What is needed ▸
Set it all down exactly, every record and every line.

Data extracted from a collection
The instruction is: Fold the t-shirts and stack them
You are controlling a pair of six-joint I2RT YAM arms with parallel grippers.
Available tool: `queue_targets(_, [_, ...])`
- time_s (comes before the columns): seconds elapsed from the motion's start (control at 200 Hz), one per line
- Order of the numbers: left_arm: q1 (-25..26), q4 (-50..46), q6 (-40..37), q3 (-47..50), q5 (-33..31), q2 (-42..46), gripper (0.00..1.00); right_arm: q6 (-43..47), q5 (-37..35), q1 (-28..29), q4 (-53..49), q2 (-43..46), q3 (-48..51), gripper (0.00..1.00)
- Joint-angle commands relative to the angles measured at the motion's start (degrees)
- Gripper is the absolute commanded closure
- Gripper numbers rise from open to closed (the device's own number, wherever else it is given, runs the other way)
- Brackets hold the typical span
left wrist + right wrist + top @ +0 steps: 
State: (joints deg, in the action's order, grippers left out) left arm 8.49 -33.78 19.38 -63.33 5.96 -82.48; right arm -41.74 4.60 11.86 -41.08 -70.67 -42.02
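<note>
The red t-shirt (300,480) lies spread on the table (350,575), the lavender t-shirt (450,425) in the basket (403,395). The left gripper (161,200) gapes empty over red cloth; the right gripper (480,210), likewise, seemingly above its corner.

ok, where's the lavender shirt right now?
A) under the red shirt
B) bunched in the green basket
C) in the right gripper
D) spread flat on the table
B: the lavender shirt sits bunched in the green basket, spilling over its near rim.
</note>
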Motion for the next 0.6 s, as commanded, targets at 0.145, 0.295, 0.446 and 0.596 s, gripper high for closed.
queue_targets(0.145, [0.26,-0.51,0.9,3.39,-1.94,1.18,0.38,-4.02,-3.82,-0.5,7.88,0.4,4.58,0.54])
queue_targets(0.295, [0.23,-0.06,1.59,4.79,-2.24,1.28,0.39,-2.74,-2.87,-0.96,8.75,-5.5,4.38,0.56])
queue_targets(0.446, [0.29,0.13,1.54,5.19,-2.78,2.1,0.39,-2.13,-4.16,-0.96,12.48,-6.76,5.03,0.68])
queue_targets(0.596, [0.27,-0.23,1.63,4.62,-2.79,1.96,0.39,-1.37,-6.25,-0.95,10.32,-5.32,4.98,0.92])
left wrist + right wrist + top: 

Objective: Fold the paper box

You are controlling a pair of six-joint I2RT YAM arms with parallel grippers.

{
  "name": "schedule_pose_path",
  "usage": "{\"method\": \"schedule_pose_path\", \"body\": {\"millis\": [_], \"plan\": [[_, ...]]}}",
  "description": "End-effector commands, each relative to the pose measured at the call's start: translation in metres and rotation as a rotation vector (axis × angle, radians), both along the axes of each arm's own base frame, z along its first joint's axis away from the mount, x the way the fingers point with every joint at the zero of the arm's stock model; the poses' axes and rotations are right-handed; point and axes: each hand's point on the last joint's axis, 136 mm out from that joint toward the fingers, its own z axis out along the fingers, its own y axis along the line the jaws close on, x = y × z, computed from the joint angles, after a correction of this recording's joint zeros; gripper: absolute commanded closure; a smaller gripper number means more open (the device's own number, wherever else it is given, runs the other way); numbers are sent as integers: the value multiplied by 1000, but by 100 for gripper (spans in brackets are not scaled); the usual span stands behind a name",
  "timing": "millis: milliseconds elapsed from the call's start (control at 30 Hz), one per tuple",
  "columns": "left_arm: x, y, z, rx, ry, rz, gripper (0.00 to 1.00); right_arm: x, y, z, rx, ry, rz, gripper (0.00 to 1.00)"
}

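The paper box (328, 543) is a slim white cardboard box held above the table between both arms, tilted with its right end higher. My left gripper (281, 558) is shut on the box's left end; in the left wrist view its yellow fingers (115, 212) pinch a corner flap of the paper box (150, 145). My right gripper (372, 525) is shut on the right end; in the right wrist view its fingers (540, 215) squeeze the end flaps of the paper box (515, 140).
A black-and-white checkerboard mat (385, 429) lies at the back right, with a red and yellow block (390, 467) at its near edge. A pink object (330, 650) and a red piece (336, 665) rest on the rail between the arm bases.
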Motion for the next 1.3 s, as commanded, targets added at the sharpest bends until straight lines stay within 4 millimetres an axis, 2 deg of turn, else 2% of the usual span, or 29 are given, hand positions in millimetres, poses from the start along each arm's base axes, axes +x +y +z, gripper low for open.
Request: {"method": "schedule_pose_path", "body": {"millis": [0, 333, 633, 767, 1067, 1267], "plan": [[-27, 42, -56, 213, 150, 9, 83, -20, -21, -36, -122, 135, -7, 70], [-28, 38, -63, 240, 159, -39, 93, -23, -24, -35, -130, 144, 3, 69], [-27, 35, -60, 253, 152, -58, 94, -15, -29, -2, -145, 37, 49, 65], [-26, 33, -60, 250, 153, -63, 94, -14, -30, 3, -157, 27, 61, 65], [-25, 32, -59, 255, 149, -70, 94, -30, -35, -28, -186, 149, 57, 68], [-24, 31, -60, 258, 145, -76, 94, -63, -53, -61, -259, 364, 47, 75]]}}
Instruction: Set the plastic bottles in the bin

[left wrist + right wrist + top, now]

Your solution ▸
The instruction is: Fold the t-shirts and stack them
You are controlling a pair of six-joint I2RT YAM arms with parallel grippers.
Available tool: `queue_targets(_, [_, ...])`
- time_s (comes before the columns): seconds elapsed from the motion's start (control at 200 Hz), one per line
- Order of the numbers: left_arm: q1 (-25..26), q4 (-50..46), q6 (-40..37), q3 (-47..50), q5 (-33..31), q2 (-42..46), gripper (0.00..1.00); right_arm: q6 (-43..47), q5 (-37..35), q1 (-28..29), q4 (-53..49), q2 (-43..46), q3 (-48..51), gripper (0.00..1.00)
- Joint-angle commands relative to the angles measured at the motion's start (degrees)
- Gripper is the absolute commanded closure
- Gripper numbers rise from open to closed (the device's own number, wherever else it is given, runs the other way)
- Brackets hold the typical span
left wrist + right wrist + top @ +0 steps: 
State: (joints deg, in the action's order, grippers left out) left arm 8.49 -33.78 19.38 -63.33 5.96 -82.48; right arm -41.74 4.60 11.86 -41.08 -70.67 -42.02
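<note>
The red t-shirt (300,480) lies spread on the table (350,575), the lavender t-shirt (450,425) in the basket (403,395). The left gripper (161,200) gapes empty over red cloth; the right gripper (480,210), likewise, seemingly above its corner.

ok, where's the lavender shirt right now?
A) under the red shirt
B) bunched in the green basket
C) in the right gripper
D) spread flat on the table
B: the lavender shirt sits bunched in the green basket, spilling over its near rim.
</note>
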Motion for the next 0.6 s, as commanded, targets at 0.145, 0.295, 0.446 and 0.596 s, gripper high for closed.
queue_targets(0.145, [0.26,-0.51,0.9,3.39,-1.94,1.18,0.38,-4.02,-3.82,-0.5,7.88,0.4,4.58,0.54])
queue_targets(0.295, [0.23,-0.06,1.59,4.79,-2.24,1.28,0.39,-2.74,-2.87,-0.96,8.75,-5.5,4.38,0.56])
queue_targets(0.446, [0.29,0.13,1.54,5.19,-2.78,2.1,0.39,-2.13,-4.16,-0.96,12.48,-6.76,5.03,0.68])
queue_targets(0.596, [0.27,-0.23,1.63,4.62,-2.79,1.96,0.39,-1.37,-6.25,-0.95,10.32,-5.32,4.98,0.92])
left wrist + right wrist + top: 

Objective: Fold the paper box

You are controlling a pair of six-joint I2RT YAM arms with parallel grippers.

{
  "name": "schedule_pose_path",
  "usage": "{\"method\": \"schedule_pose_path\", \"body\": {\"millis\": [_], \"plan\": [[_, ...]]}}",
  "description": "End-effector commands, each relative to the pose measured at the call's start: translation in metres and rotation as a rotation vector (axis × angle, radians), both along the axes of each arm's own base frame, z along its first joint's axis away from the mount, x the way the fingers point with every joint at the zero of the arm's stock model; the poses' axes and rotations are right-handed; point and axes: each hand's point on the last joint's axis, 136 mm out from that joint toward the fingers, its own z axis out along the fingers, its own y axis along the line the jaws close on, x = y × z, computed from the joint angles, after a correction of this recording's joint zeros; gripper: absolute commanded closure; a smaller gripper number means more open (the device's own number, wherever else it is given, runs the other way); numbers are sent as integers: the value multiplied by 1000, but by 100 for gripper (spans in brackets are not scaled); the usual span stands behind a name",
  "timing": "millis: milliseconds elapsed from the call's start (control at 30 Hz), one per tuple",
  "columns": "left_arm: x, y, z, rx, ry, rz, gripper (0.00 to 1.00); right_arm: x, y, z, rx, ry, rz, gripper (0.00 to 1.00)"
}

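The paper box (328, 543) is a slim white cardboard box held above the table between both arms, tilted with its right end higher. My left gripper (281, 558) is shut on the box's left end; in the left wrist view its yellow fingers (115, 212) pinch a corner flap of the paper box (150, 145). My right gripper (372, 525) is shut on the right end; in the right wrist view its fingers (540, 215) squeeze the end flaps of the paper box (515, 140).
A black-and-white checkerboard mat (385, 429) lies at the back right, with a red and yellow block (390, 467) at its near edge. A pink object (330, 650) and a red piece (336, 665) rest on the rail between the arm bases.
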Motion for the next 1.3 s, as commanded, targets added at the sharpest bends until straight lines stay within 4 millimetres an axis, 2 deg of turn, else 2% of the usual span, or 29 are given, hand positions in millimetres, poses from the start along each arm's base axes, axes +x +y +z, gripper low for open.
Request: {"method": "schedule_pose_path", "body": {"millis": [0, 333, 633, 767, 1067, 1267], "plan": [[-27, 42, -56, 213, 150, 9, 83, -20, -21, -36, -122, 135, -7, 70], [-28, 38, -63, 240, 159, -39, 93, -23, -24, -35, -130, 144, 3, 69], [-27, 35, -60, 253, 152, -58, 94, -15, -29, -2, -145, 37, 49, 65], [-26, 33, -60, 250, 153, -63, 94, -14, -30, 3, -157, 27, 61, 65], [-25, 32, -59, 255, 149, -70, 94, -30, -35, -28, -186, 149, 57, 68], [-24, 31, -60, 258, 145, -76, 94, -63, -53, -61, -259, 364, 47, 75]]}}
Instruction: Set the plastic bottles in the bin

[left wrist + right wrist + top, now]

There is no additional output for this exercise.